Records from a dataset
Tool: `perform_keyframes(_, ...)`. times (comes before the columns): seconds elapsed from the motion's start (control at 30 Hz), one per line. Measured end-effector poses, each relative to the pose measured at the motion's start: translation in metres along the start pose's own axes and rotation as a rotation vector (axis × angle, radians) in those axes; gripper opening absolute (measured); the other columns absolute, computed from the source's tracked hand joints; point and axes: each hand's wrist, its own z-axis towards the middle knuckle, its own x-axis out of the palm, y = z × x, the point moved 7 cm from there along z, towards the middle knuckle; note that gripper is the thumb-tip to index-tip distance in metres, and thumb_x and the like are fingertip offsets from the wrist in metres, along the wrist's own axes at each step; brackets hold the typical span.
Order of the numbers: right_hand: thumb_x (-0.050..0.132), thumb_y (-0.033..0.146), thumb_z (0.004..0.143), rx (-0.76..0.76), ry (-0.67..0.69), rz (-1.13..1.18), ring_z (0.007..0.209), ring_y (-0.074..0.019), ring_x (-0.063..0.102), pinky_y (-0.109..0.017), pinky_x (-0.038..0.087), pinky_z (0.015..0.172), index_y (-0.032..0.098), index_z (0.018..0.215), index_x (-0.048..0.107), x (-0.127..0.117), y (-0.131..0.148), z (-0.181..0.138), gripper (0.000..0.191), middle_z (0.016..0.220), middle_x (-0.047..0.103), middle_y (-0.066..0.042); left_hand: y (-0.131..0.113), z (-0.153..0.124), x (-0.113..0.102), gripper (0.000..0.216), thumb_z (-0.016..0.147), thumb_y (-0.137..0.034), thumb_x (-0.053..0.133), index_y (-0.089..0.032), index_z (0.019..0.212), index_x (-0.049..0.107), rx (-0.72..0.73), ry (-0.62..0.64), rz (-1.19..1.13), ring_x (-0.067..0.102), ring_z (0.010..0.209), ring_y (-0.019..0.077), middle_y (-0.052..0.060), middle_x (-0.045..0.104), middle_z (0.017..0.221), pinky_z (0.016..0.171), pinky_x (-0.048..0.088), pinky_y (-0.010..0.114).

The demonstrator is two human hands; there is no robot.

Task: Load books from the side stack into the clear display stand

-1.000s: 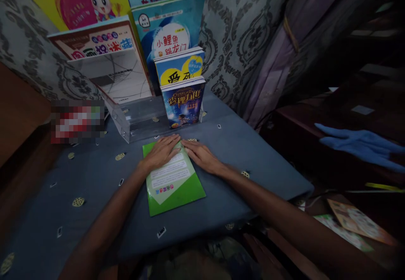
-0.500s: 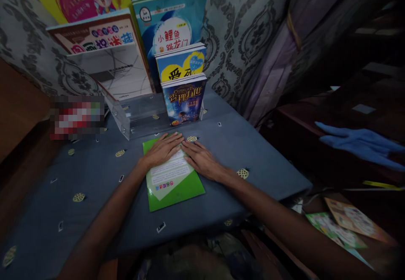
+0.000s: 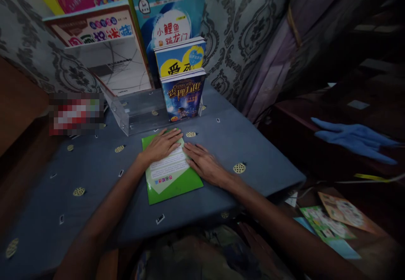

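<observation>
A green book (image 3: 177, 188) with a pale panel of small print lies closed and flat on the cloth-covered table (image 3: 253, 145). My left hand (image 3: 163, 145) rests flat across its upper left part, fingers stretched out toward the right. From the other side my right hand (image 3: 204, 164) lies over the book's right edge, palm down and fingers extended. The fingertips of both hands come close together near the top edge. Part of the print under the hands is hidden.
Behind the green book stands a clear rack (image 3: 126, 121) with several upright books, among them a dark blue one (image 3: 183, 98). A blurred red item (image 3: 76, 113) is at the left. To the right are a blue glove (image 3: 354, 138) and booklets (image 3: 327, 223) lower down.
My right hand has slid slightly right and away from my left hand, so a little more of the page shows between them. The whole view has shifted slightly.
</observation>
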Motion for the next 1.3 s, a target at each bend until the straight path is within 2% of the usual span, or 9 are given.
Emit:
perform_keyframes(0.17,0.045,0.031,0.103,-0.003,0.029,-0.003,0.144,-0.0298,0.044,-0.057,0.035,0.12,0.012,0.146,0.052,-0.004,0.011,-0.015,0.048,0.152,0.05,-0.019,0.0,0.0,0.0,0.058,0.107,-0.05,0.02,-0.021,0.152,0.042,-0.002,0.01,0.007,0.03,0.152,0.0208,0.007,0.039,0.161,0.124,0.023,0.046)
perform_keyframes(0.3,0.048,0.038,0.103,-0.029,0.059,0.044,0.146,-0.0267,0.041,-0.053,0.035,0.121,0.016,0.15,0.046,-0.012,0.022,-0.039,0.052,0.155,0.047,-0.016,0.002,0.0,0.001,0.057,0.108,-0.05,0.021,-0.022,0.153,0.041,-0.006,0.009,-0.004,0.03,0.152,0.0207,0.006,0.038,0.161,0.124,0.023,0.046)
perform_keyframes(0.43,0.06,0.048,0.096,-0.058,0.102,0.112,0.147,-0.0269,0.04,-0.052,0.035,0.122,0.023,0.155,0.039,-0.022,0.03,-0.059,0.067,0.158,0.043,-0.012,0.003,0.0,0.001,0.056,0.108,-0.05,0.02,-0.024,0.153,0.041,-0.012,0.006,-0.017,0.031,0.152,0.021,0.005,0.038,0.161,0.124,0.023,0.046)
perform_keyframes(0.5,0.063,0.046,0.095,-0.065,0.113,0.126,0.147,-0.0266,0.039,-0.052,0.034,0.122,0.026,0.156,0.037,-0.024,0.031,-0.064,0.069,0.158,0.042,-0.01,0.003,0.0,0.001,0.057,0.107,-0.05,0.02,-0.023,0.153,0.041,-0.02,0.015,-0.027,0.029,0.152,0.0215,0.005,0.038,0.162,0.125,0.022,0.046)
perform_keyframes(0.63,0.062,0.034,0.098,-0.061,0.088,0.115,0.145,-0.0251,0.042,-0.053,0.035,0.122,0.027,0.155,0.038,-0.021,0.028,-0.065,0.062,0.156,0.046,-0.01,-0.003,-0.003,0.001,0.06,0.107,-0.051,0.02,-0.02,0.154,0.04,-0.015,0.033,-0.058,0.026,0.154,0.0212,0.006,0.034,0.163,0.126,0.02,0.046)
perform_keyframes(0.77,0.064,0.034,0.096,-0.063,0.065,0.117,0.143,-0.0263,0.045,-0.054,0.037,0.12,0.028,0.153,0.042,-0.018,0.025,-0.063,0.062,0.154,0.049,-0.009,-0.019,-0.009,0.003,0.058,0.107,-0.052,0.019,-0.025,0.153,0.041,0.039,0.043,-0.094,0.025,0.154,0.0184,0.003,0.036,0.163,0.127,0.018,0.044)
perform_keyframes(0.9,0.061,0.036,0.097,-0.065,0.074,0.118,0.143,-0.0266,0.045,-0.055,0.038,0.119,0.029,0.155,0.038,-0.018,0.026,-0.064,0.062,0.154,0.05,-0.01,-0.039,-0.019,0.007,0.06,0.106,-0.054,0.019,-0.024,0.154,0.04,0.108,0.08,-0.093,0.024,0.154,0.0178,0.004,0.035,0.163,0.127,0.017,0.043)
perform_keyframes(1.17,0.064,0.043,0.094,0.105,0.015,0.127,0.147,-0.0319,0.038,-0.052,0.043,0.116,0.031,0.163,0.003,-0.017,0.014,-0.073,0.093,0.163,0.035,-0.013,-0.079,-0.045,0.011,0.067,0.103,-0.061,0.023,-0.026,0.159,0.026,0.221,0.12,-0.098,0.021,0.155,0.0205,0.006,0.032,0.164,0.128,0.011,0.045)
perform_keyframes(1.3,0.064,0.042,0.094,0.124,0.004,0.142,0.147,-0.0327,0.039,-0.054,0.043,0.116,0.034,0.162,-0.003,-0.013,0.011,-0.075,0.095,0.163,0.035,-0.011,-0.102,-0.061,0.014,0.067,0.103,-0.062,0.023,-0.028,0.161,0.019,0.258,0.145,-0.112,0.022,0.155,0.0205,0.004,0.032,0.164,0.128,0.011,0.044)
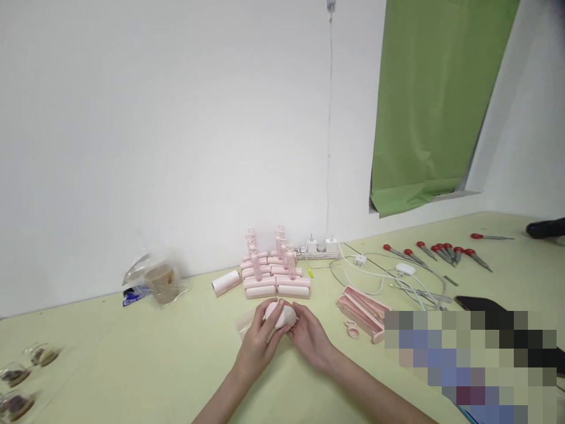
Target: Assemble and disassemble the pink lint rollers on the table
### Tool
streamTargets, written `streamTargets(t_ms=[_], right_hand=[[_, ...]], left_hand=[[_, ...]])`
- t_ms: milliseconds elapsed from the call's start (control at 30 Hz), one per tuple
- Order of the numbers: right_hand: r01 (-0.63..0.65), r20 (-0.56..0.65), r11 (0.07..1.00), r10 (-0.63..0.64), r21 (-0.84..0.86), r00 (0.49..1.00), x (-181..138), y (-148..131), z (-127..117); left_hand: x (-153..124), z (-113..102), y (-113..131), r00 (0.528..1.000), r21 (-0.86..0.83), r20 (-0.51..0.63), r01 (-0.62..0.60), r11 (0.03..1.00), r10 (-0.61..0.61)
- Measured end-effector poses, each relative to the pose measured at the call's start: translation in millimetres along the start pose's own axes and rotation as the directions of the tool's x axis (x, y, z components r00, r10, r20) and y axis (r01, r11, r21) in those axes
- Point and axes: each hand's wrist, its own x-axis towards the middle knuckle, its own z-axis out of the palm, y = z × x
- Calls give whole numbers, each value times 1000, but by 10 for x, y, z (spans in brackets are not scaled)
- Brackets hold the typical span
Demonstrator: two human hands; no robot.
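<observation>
Pale rounded piece (283, 316): between both hands, in front of the stacked pink rollers (260, 282) on the worktop (154, 365).
Left grip (258, 340): clamped on the piece, fingers over its top and left side.
Right grip (312, 341): closed against its right side.
Clear bag (183, 287): a brown tub-like thing (159, 281) inside.
Pink case (359, 320): lying open; contents unclear.
Clear domes (44, 355): dark and yellowish bits inside, far left.
</observation>
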Motion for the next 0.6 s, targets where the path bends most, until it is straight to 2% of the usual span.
streamTargets(t_ms=[267, 500, 600], right_hand=[[24, 0, 999, -24, -45, 1000, -29, -12, 12], [116, 3, 982, -117, -150, 993, -37, -12, -32], [109, 30, 983, -106, -150, 994, -38, -14, -30]], left_hand=[[0, -23, 17, 1000, 46, 20, -10, 999, 9], [3, -26, 13, 1000, -1, 12, -8, 1000, 8], [-6, -16, 11, 1000, -9, 7, -10, 1000, 11]])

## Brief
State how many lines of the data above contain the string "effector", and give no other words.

## Answer section
2